▶ **REQUIREMENT**:
Begin at the line below that has "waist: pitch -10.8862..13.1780" and stop after the line that has "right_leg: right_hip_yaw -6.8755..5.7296". Please restate only those lines, word for word.

▶ **PROVIDED MATERIAL**:
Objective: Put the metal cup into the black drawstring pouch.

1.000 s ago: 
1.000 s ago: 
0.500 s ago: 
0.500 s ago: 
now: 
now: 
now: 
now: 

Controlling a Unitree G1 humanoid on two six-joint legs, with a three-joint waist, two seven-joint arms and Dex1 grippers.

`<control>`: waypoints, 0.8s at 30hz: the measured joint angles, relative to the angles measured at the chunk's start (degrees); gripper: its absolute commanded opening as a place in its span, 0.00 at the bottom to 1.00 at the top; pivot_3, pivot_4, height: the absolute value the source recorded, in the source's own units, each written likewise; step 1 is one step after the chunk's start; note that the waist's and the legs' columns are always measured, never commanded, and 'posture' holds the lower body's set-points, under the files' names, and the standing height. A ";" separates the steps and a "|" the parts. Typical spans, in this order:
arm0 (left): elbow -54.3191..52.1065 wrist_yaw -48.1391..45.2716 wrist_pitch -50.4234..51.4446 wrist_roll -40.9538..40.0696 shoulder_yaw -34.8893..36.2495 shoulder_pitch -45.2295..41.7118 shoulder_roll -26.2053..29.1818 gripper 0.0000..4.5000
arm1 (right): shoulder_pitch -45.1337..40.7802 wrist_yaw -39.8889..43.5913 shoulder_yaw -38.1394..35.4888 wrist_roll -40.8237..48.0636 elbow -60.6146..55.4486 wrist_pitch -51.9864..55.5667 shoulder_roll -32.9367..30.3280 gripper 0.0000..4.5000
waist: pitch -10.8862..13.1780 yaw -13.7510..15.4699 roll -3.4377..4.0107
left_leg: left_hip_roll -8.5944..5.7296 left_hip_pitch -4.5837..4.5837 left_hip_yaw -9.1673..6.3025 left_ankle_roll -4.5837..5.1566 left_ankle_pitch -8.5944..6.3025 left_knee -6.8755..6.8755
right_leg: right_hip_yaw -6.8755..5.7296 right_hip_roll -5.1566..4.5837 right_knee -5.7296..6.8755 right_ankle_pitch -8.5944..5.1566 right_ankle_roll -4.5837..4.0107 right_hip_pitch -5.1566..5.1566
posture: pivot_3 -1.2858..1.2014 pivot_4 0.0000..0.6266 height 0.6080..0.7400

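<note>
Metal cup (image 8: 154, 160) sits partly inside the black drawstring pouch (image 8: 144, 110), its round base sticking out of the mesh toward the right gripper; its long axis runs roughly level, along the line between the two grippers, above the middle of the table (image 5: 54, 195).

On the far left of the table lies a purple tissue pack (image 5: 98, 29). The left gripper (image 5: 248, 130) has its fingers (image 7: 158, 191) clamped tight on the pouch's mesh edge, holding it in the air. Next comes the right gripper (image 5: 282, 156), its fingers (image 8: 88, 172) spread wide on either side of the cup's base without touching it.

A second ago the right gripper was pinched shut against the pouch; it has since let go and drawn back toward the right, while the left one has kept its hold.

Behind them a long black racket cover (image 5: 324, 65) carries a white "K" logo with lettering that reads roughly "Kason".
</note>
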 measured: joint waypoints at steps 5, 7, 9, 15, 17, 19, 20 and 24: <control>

▶ **SOLUTION TO THE PROBLEM**:
waist: pitch -10.8862..13.1780 yaw -13.7510..15.4699 roll -3.4377..4.0107
left_leg: left_hip_roll -8.5944..5.7296 left_hip_pitch -4.5837..4.5837 left_hip_yaw -9.1673..6.3025 left_ankle_roll -4.5837..5.1566 left_ankle_pitch -8.5944..6.3025 left_knee -6.8755..6.8755
right_leg: right_hip_yaw -6.8755..5.7296 right_hip_roll -5.1566..4.5837 right_knee -5.7296..6.8755 right_ankle_pitch -8.5944..5.1566 right_ankle_roll -4.5837..4.0107 right_hip_pitch -5.1566..5.1566

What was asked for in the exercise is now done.